LD has an overall mortality of 4–18% but higher rates (close to 40%) are reached in immunocompromised individuals and in those requiring ICU admission [67, 69, 70]. Co-infections have rarely been described for Legionella. During the first wave of the COVID-19 pandemic, a co-occurrence of Legionella and SARS-CoV-2 was described in 7/49 patients for a period of 1 month [73]. These co-infected patients presented higher severity than patients with LD only. Since then, other severe SARS-CoV-2 and Legionella co-infections have been described [74]. Furthermore, Influenza viruses may overlap with LD [75]. The impact of dual infection usually worsens the patients’ prognosis. Some opportunistic bacterial and fungal pathogens such as PseudomonasStenotrophomonas, Candida or Aspergillus may also be found as co-infection or superinfection microorganisms [41, 76]. In cases of LD, physicians should consider multiple pathogen infections.

Mortality rates are lower than in the case of pneumococcal pneumonia. This feature is of great significance, as LD has always been associated with higher mortality in patients with comorbidities, but comorbidities actually occur less frequently in patients with Legionella pneumonia than in patients with pneumococcal pneumonia [77]. Mortality can be above 30% in patients admitted to ICU with severe hypoxemia or acute respiratory distress syndrome, and prompt, effective therapy has a fundamental role in outcome. Age above 50 years, SOFA scores above 6 and delay in antibiotic therapy active against Legionella are significant predictors of 30-day mortality. Multiple reports have documented the association of LD, rhabdomyolysis, and acute kidney injury (AKI). Andrea et al. [67] reported that nearly 80% of adults with LP developed AKI in a 10-year cohort of ICU patients, half of whom required renal replacement therapy. The median SOFA score was 6 and two-thirds required vasoactive agents for septic shock. Delayed initiation of therapy for LD results in worse outcomes, and in some series it has more than doubled ICU mortality [23]. A strategy of test and treat, with early diagnosis and right-first-time therapy, is the cornerstone for optimal management.
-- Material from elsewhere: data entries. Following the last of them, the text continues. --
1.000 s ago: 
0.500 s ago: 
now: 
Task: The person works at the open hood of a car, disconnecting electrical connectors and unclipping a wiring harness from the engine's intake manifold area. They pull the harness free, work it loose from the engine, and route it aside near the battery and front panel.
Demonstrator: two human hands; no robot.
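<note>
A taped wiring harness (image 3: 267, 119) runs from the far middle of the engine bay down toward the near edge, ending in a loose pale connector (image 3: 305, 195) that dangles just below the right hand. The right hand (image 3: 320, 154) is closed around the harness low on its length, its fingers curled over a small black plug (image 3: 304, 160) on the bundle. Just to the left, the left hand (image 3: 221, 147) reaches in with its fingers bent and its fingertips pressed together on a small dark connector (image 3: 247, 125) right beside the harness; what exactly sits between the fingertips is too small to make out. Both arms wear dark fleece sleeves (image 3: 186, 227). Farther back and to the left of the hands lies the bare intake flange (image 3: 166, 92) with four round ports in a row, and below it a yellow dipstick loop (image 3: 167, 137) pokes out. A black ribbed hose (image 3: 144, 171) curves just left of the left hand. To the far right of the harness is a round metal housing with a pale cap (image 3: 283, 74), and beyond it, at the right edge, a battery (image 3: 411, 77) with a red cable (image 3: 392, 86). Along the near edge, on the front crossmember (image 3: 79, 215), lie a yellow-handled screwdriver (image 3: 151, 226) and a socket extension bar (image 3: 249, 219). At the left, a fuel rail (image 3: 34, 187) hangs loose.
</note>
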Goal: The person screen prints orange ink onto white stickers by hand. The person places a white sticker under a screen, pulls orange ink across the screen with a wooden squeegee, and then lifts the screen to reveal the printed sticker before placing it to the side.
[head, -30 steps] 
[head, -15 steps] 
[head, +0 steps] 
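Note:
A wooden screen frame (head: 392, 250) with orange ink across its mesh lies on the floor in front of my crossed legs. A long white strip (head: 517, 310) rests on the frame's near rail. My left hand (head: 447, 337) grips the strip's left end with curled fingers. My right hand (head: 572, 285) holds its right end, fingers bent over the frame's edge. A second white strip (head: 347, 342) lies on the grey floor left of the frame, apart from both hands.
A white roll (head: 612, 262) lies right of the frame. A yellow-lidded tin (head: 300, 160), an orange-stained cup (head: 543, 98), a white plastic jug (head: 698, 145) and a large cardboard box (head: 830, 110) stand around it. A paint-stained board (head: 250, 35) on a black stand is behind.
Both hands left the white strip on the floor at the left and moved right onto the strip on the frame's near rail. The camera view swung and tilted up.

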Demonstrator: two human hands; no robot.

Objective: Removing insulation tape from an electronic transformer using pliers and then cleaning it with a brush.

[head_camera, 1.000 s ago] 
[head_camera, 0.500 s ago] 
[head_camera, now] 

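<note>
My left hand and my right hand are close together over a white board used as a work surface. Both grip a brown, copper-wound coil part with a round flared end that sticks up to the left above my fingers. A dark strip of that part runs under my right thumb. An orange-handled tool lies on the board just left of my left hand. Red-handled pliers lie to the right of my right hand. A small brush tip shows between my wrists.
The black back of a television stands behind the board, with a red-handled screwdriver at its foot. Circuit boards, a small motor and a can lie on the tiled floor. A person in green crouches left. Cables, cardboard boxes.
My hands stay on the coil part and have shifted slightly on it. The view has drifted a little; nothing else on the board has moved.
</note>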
Diagnosis of Legionnaires’ disease

Two methods are of major interest for the early diagnosis of LD: urine antigen detection and molecular study (polymerase chain reaction: PCR) in respiratory specimens. Urine antigen tests (UATs) account for 70–80% of cases diagnosed in Europe and the US, making them the first-line diagnostic test for LD [78]. The detected antigen is a component of the structure of bacterial LPS, and antigenic diversity is the basis for the identification of Lp serogroups. UATs have been developed to detect Lp1 LPS, which is identifiable very early in the course of the disease (from 1 to 3 days after symptom onset) and can persist for several weeks or months [79]. The UAT result is not generally influenced by the prior use of antibiotics. Although limited to Lp1, it is the fastest diagnostic technique available (15–30 min) and thus allows early adaptation of the antibiotic therapy [1, 23]. According to two meta-analyses, UATs have a moderate sensitivity of 70–90% and a specificity of almost 100% for the diagnosis of LD caused by Lp1 [80, 81]. Furthermore, UATs appear to have a higher diagnostic yield in patients with more severe pneumonia; in two large Lp1 outbreaks in Spain and the Netherlands, the sensitivity of UAT was below 50% in patients with mild LD, but above 85% in patients with severe LD [82, 83]. Sensitivity is lower in patients with hospital-acquired LD or in immunocompromised patients, as infections in these populations are more likely to be caused by non- Lp1 or Lp1 strains with a LPS less well-recognised by commercially available tests [84, 85]. These data suggest that LD may be under-diagnosed when only UATs are used.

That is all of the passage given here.